By Robert Kaplan
ABC RELIGION AND ETHICS
A century ago, in a misconceived encounter on the history-soaked precipices of Asia Minor, the sons of Anzac received their battle initiation against the German-trained forces of the Ottoman Empire. Now, in an annual event that grows in mythology and status in proportion to the passing of the years, is celebrated the shared combat ordeal of gallant “Johnny Turk” and the Bronzed Anzac.
And why not? The Turkish forces, well prepared behind excellent defences, used their tactics to good effect, ably led by a professional officer who was to go on to bigger things, such as the fire destruction of Smyrna – namely, Kemal Ataturk.
But, pause for one moment to consider a slightly different scenario. Let us suspend historical reality for the purposes of this exercise. What if, say, instead of Gallipoli, the Anzac forces were going into combat with an SS Battalion somewhere in Poland during the Second World War? Would we then, decades later, be joining up with our comrades in battle to celebrate what both sides had gone through, our enmities forgotten? Can one commemorate the shared experiences with enemy forces who acted as the military arm of a state carrying out a terrible genocide at the same time?

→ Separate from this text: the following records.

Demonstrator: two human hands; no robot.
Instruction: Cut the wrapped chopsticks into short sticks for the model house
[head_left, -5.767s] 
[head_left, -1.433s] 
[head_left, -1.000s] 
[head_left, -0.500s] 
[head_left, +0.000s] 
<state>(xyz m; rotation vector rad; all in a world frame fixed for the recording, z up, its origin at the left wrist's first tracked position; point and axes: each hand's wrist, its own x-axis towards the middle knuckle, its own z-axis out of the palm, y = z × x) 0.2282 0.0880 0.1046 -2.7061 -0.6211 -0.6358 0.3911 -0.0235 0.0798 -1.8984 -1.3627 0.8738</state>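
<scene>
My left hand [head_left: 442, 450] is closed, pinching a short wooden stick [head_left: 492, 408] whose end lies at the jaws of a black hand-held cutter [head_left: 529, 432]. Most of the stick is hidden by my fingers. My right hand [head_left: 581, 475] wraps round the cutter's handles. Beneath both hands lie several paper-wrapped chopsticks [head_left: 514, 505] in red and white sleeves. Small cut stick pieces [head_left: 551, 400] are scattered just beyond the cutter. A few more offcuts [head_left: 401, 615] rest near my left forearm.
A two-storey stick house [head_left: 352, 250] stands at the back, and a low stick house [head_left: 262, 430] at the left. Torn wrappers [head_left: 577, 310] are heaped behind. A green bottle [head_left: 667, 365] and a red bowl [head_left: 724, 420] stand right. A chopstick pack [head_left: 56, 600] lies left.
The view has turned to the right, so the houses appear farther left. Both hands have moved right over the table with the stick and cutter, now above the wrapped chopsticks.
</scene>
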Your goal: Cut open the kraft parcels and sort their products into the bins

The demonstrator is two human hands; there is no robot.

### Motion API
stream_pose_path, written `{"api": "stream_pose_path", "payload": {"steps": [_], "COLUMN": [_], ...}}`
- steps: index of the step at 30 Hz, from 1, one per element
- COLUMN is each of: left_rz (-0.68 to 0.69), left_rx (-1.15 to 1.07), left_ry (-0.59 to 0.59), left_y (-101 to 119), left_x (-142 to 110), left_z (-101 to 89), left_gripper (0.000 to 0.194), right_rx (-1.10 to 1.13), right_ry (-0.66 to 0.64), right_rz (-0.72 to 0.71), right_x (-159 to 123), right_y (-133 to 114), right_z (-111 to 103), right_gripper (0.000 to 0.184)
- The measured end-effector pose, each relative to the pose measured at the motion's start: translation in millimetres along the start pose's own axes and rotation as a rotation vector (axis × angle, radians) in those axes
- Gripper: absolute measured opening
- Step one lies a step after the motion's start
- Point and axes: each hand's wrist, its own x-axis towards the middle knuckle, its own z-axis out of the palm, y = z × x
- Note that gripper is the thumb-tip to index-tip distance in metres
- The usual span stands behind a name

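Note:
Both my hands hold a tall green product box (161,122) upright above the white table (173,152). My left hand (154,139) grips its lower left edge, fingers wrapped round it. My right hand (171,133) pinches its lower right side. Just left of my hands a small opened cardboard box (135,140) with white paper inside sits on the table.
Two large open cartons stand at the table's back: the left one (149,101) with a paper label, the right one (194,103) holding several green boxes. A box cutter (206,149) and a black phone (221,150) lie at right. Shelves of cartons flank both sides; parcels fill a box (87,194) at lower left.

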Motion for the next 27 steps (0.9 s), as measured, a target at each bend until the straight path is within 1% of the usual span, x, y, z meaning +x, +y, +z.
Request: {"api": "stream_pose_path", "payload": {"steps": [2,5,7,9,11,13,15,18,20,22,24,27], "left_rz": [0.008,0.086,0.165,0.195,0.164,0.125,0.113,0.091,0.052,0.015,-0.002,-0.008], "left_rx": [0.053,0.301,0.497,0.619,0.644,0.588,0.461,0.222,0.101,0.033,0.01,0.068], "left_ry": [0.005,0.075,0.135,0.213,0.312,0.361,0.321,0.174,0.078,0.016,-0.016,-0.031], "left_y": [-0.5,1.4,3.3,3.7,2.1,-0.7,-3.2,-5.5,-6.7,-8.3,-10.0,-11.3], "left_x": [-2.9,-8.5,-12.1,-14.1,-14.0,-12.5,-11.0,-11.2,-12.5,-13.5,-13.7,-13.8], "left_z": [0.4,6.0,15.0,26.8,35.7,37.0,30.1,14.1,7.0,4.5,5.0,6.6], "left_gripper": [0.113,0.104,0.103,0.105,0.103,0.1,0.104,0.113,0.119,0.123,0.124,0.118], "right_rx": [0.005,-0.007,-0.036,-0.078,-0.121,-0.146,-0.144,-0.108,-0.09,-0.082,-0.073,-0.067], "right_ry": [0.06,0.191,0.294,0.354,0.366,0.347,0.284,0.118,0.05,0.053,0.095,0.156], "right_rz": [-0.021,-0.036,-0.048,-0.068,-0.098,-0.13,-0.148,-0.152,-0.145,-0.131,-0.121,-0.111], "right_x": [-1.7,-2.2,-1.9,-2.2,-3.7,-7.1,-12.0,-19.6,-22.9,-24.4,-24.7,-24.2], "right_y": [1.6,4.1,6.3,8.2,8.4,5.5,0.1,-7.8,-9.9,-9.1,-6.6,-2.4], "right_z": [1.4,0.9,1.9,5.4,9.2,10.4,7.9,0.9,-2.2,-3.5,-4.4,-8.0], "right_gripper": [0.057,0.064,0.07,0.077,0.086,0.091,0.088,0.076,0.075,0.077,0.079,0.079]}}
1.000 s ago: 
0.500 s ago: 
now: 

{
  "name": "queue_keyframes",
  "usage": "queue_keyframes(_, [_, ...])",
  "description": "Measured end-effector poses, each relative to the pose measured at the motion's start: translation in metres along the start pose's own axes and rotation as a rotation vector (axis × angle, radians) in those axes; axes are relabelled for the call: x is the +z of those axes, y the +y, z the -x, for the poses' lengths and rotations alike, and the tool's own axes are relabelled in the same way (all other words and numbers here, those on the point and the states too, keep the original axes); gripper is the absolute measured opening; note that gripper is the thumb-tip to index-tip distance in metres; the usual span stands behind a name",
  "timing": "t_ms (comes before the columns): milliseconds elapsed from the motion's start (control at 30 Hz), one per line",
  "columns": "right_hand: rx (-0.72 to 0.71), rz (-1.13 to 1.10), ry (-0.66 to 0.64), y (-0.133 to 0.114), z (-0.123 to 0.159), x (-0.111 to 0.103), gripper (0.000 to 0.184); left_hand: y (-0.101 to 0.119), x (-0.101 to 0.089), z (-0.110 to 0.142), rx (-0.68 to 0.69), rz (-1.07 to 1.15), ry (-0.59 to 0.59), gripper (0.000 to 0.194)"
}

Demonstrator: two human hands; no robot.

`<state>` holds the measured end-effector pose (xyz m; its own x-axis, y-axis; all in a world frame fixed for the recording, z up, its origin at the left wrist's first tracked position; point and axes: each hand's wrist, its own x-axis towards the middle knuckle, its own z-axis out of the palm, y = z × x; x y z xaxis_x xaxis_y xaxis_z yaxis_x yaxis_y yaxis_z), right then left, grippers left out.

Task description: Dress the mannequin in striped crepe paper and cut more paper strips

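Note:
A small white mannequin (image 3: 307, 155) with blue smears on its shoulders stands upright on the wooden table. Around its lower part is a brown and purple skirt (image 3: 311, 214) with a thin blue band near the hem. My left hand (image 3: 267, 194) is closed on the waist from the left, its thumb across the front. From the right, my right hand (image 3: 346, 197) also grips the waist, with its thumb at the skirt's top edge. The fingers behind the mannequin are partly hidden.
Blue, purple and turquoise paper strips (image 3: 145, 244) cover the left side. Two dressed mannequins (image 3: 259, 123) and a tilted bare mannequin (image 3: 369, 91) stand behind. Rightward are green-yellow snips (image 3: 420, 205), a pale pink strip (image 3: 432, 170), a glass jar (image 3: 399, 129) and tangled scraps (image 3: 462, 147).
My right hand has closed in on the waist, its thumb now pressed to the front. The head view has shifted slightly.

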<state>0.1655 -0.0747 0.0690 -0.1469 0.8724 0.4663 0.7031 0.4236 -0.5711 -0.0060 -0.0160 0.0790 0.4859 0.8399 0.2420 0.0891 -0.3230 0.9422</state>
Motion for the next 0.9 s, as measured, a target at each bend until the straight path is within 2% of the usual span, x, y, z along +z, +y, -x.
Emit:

For it was the night before the landing at Gallipoli on 25 April 1915 in the capital of the Ottoman Empire, then called Constantinople, when occurred the arrest, detention and subsequent liquidation of 625 intellectuals, priests and leading figures of the Armenian Empire.
This event is widely held to signal the onset of the first major genocide of the twentieth century, the most blood-drenched period in human history.
What followed was a mass murder of an entirely innocent group of citizens in the Ottoman Empire by means that are still horrifying to contemplate. By the time Turkey sued for peace in 1918, up to 1.5 million Armenians had been slaughtered, decimating the population of a group of people who had lived in the Fertile Crescent since the dawn of human settlement.
And it did not stop there. The Assyrian people suffered at least 75,000 victims, three-quarters of their population; the numbers have not been made up to this day. Later the Greeks in Asia Minor, in some of the bloodiest scenes of city sacking since the fall of Nineveh and Tyre, were driven out of ancient homelands, never to return. And, largely lost in the high tide of bloodletting at the time, there were pogroms of Jewish settlements in Anatolia.
We have made our peace with the genocidal German and Japanese foes of the Second World War (there is no way the unrestrained butchery of the inhabitants of Manchuria, to say nothing of the Rape of Nanking, would not constitute a genocide). They have (at least partially, in the case of the Japanese) acknowledged their roles as aggressors and in the genocide (at least in the German case; the Austrians are still hoping their role will be forgotten). But we still would not ask the SS battalions to join us on Anzac Day parades.
This is right and the way it should be.
Yet these qualms do not trouble us in fostering our war links with the Turkish people – still led by the political descendants of the Ittihadist Party that planned, organised and carried out the Anatolian genocides.
Part of the reason for this is wilful ignorance. The Turkish government vigorously enforces an official policy of denial, maintaining it as the duty of their diplomatic staff abroad to engage in a well-funded campaign of disinformation and protest should anyone publically state anything to the contrary.
Genocide denied is an extension of the genocide perpetuated and an ongoing crime against human rights.
Turkish nationalism, which runs coeval with its policy of genocide denial, remains the last outpost of unreconstructed pre-Second World War racial nationalism.
Johnny Turk, by all accounts, was a brave fighter when well led and supported (which was often not the case), but can we separate the soldiers from their officers, leaders, politicians and bureaucrats who at the same time were engaged in exterminating an entire group of people – especially when that same state, a century later, continues to defile the memory of these victims by refusing to admit that the slaughter even occurred?
So when we celebrate the Anzac spirit, let us remember that they were fighting for freedom, pure and simple, and a nation that insists on covering up, if not extinguishing history, to escape its culpability for genocide is not a nation with whom we can associate as equals. And nor should we until they desist from their deceitful denial of the awful truth of what their forces did to several million innocent and unprotected peoples under their sway after that day in April 1915.
Let the Anzac ceremonies proceed with Johnny Turk – but be sure to let them know what we know, will not forget and will not deny until they face up to their culpability and can then re-join the ranks of enemies of honour, if not the nations of the world.
Robert M. Kaplan is a forensic psychiatrist and historian who has written on genocide and medical human rights abuse.